Josef F. und Tim K.: Ihre Taten lehren nichts über die Gesellschaft

Verallgemeinerungen

Falter & Meinung | Florian Klenk | aus FALTER 13/09 vom 25.03.2009

Der Fall F. und Tim K., der Amokläufer von Winnenden: Stehen ihre Verbrechen für Symptome in der Gesellschaft? Sogar der Chefredakteur der Presse ließ sich hinreißen, Allgemeines über die Gesellschaft abzuleiten. Die Worte "Schuld" und "Verantwortung", sagte er, würden heute nicht mehr ausgesprochen, alles werde auf die Gesellschaft geschoben (dabei hatte sich der Schüler selbst gerichtet und F. seine Schuld beteuert).
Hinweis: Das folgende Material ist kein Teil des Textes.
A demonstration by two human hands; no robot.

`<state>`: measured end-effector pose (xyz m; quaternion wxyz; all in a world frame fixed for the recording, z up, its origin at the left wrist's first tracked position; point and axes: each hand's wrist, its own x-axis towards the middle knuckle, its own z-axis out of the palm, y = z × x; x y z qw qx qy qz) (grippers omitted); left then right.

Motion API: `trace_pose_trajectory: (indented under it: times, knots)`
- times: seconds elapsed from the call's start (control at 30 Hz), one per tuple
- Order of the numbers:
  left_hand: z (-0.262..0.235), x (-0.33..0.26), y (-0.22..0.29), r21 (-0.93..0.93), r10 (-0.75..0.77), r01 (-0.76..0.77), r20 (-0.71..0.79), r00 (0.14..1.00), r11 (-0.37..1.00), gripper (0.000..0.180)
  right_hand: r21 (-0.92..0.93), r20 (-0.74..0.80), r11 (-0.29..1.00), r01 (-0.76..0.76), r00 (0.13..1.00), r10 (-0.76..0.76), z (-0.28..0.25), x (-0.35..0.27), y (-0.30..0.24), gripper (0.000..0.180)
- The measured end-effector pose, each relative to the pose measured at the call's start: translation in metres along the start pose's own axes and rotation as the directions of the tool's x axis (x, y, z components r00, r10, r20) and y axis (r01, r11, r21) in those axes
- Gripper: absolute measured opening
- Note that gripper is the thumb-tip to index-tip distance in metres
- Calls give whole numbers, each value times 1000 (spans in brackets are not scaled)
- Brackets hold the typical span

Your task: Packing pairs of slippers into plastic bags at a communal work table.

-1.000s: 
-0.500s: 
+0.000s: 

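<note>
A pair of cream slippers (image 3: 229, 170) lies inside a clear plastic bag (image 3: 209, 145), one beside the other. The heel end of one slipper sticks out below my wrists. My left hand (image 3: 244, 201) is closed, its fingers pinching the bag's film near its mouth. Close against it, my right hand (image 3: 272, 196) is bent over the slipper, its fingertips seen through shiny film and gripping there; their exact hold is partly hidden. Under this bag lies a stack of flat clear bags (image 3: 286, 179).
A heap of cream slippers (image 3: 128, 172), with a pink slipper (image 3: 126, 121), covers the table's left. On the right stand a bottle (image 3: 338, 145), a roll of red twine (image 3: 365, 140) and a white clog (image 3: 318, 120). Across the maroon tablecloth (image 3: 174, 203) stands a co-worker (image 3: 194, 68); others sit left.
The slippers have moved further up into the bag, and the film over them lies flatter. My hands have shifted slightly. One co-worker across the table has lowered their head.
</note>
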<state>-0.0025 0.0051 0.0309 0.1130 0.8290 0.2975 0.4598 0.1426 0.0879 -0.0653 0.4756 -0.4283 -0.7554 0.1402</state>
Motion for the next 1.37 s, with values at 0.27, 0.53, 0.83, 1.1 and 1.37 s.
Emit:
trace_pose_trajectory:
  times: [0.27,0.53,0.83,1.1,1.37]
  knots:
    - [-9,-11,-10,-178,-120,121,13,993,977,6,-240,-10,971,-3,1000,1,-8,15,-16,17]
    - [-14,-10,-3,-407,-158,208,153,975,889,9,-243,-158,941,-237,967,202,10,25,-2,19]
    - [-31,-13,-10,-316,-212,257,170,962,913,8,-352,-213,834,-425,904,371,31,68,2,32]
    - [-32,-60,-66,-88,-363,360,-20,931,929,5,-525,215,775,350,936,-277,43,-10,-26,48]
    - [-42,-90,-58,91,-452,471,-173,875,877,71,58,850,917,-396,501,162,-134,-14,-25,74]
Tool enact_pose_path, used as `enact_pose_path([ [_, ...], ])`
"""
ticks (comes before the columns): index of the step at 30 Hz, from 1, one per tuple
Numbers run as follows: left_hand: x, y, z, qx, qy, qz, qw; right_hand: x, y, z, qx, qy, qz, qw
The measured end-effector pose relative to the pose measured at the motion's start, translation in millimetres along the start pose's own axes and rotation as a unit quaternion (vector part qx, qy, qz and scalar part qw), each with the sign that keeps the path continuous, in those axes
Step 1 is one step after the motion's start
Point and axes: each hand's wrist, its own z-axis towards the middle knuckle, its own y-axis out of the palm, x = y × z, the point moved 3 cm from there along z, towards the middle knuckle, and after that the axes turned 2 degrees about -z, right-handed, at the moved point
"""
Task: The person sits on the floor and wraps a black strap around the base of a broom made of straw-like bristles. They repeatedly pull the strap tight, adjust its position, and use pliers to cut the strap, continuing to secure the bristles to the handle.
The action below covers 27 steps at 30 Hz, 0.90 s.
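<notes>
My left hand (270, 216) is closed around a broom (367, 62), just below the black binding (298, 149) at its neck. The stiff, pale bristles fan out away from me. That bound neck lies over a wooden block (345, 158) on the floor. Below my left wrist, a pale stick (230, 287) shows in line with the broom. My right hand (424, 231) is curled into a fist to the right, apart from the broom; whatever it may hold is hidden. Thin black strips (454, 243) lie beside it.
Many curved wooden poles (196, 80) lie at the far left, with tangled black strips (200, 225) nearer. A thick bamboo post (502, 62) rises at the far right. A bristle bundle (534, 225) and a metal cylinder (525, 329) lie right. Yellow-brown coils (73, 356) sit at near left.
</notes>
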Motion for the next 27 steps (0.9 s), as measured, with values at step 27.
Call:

Es wird ein Reflex in der Öffentlichkeit sichtbar. Aus besonders brutalen Verbrechen wollen wir auf Grundsätze des Gemeinwesens schließen. Das Patriarchat, die Überforderung in der Leistungsgesellschaft, die ignoranten Behörden, das Wegsehen der Nachbarn oder eben der überbordende Sozialstaat. Nur eines kommt uns nicht in den Sinn. Dass Verbrechen auch unerklärbar sein können.